Ein «Schweizer Schriftsteller mit einem besonderen Talent, wichtige Fragen zu stellen», so stellt der SWR Lukas Bärfuss vor – Dramatiker, Romancier, Essayist, Dramaturg und Public Intellectual. Er gehört zu den renommiertesten deutschsprachigen Gegenwartsautoren, seine Theaterstücke werden weltweit gespielt, seine Bücher sind in zwanzig Sprachen übersetzt. 2019 erhielt er mit dem Georg-Büchner-Preis die wichtigste Literaturauszeichnung im deutschsprachigen Raum.
Lukas Bärfuss wurde 1971 in Thun in der Schweiz geboren. Bekannt wurde er als Dramatiker mit Stücken wie «Die sexuellen Neurosen unserer Eltern», für das er 2003 als bester Nachwuchsdramatiker ausgezeichnet wurde und das verfilmt und in 12 Sprachen übersetzt wurde. Sein Stück «Der Bus» erhielt 2005 den Mülheimer Dramatikerpreis. Als Romanautor feierte Bärfuss mit «Hundert Tage», in dem er sich mit dem Völkermord in Ruanda und der Rolle der Entwicklungshilfe befasst, internationale Erfolge.
Immer wieder bezieht Lukas Bärfuss Stellung zu politischen Themen wie soziale Gerechtigkeit, Demokratie, Identität und Migration und gesellschaftlichen Widersprüchen, engagiert sich mit pointierten Debattenbeiträgen, die regelmäßig hohe Wellen schlagen.

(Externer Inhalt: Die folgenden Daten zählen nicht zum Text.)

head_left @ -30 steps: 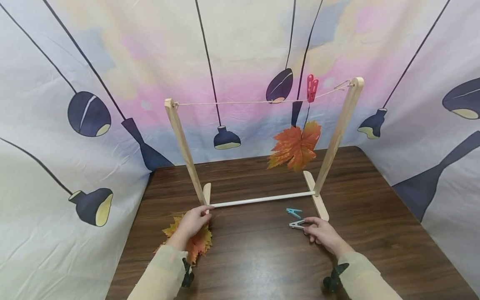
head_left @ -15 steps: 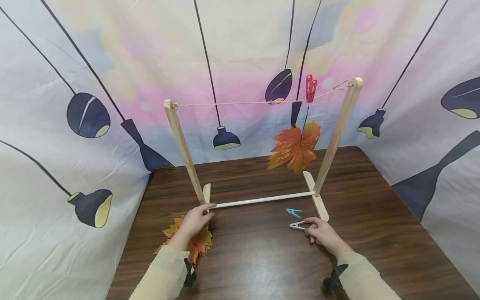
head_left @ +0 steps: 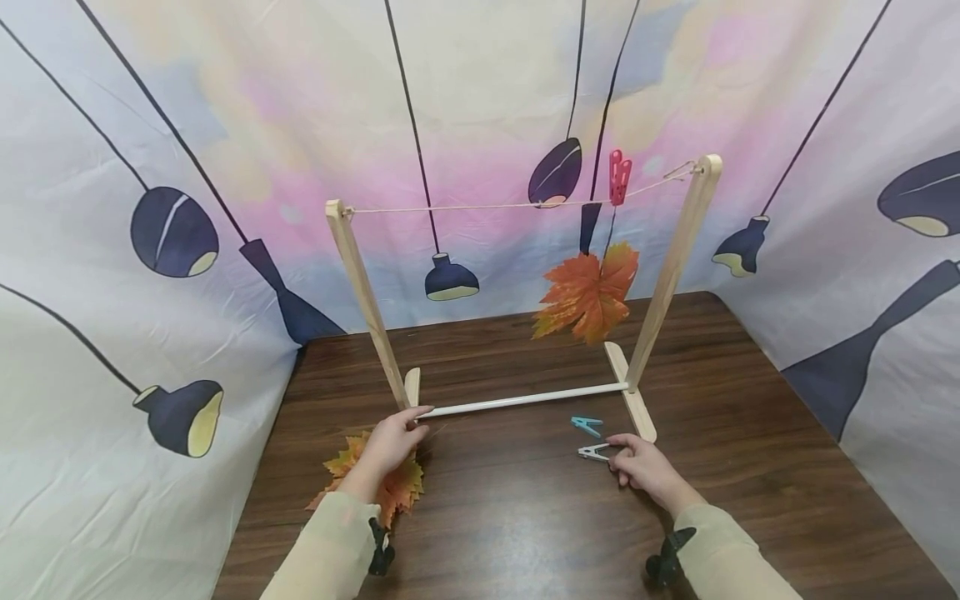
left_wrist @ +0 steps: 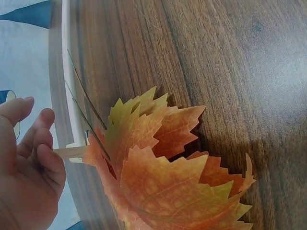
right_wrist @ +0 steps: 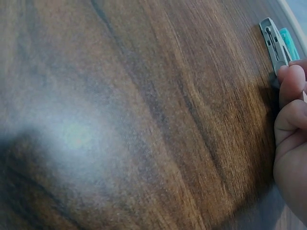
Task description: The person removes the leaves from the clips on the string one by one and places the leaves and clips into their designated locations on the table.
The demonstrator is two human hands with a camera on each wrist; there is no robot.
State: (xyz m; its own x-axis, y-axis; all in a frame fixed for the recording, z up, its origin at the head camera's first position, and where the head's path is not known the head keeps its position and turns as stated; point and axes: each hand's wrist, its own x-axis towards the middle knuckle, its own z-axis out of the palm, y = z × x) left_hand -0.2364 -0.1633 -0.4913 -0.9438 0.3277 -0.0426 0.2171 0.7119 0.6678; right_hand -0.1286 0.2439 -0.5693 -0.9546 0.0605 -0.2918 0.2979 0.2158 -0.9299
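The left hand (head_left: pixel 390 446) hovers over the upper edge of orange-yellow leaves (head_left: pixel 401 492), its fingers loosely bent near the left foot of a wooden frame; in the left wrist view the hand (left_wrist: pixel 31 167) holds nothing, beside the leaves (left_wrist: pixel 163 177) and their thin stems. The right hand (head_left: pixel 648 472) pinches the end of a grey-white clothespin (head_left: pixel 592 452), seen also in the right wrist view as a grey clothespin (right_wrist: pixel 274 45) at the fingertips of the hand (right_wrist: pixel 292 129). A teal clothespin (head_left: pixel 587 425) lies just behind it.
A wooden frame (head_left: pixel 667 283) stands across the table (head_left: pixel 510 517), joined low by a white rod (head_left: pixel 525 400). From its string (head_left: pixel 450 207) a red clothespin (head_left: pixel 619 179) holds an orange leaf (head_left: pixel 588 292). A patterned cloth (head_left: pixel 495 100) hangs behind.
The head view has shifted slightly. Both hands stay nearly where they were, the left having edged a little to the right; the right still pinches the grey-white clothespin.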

Sie haben ihm den Ruf eines unabhängigen, kritischen und empathischen Geistes eingetragen.
Bärfuss’ Karriere als Schriftsteller war nicht vorgezeichnet. Früh verließ er die Schule, musste ab dem fünfzehnten Lebensjahr auf eigenen Beinen stehen und lebte als Jugendlicher zeitweilig auf der Straße. Bärfuss arbeitete als Tabakbauer, Eisenleger, Gabelstaplerfahrer und Gärtner. 1997 legte er das Diplom als Buchhändler ab und arbeitete fortan als freier Schriftsteller. Mit seiner avantgardistischen Theatergruppe 400asa feierte er europaweit Erfolge. 2009 ging er als Schriftsteller und Dramaturg ans Schauspielhaus Zürich und erhielt 2013 mit dem Berliner Literaturpreis die renommierte Heiner-Müller-Gastprofessur für deutschsprachige Poetik am Peter-Szondi-Institut der Freien Universität Berlin.
Das Aufwachsen in Armut in der reichen Schweiz hat Lukas Bärfuss mit einer besonderen Empathie ausgestattet. Viele seiner literarischen Werke beziehen sich auf diese Erfahrung. In seinem Essay «Vaters Kiste – Eine Geschichte über das Erben» (2022) reflektiert er entlang des Erbes seines Vaters – vor allem Schulden – die eigene schwierige Kindheit. Er fragt, worauf wir Identität gründen, wenn die eigene Herkunft nicht als positives Beispiel taugt und plädiert für eine Neugestaltung des Erbrechts zugunsten der Machtlosen. Sein Roman «Die Krume Brot» (2023) ist der Auftakt einer Trilogie. Darin erforscht er die Grenzen der Freiheit und beschreibt den Kampf um das Überleben einer alleinerziehenden Mutter, selbst Tochter italienischer Einwanderer, im Zürich der 70er Jahre. «Fesselnd, ergreifend und voll gesellschaftlichem Zündstoff», findet 3sat Kulturzeit.
Bärfuss’ Wirken ist facettenreich: Er leitete Theater-Workshops auf der ganzen Welt, arbeitet als Kurator und Moderator, unter anderem an der Ruhrtriennale, und schreibt regelmäßig Gastbeiträge für Tageszeitungen wie die Frankfurter Allgemeine Zeitung oder die Süddeutsche Zeitung. 2023 kuratierte Bärfuss das Forum beim 14. Literaturfest in München. Er ist Präsidiums-Mitglied der Deutschen Akademie für Sprache und Dichtung, Stiftungsrat der Max-Frisch-Stiftung und Mitglied der Jury des Prix européen de l’Essai de la Fondation Charles Veillon.
Lukas Bärfuss wurde vielfach ausgezeichnet: Für den Roman «Koala», in dem er den Suizid seines Bruders verarbeitet, erhielt er 2014 den Schweizer Buchpreis, mit «Hagard» stand er 2017 auf der Shortlist für den Preis der Leipziger Buchmesse. 2022 wurde ihm die Ehrendoktorwürde der Philosophischen Fakultät der Universität Freiburg zugesprochen. Er lebt in Zürich.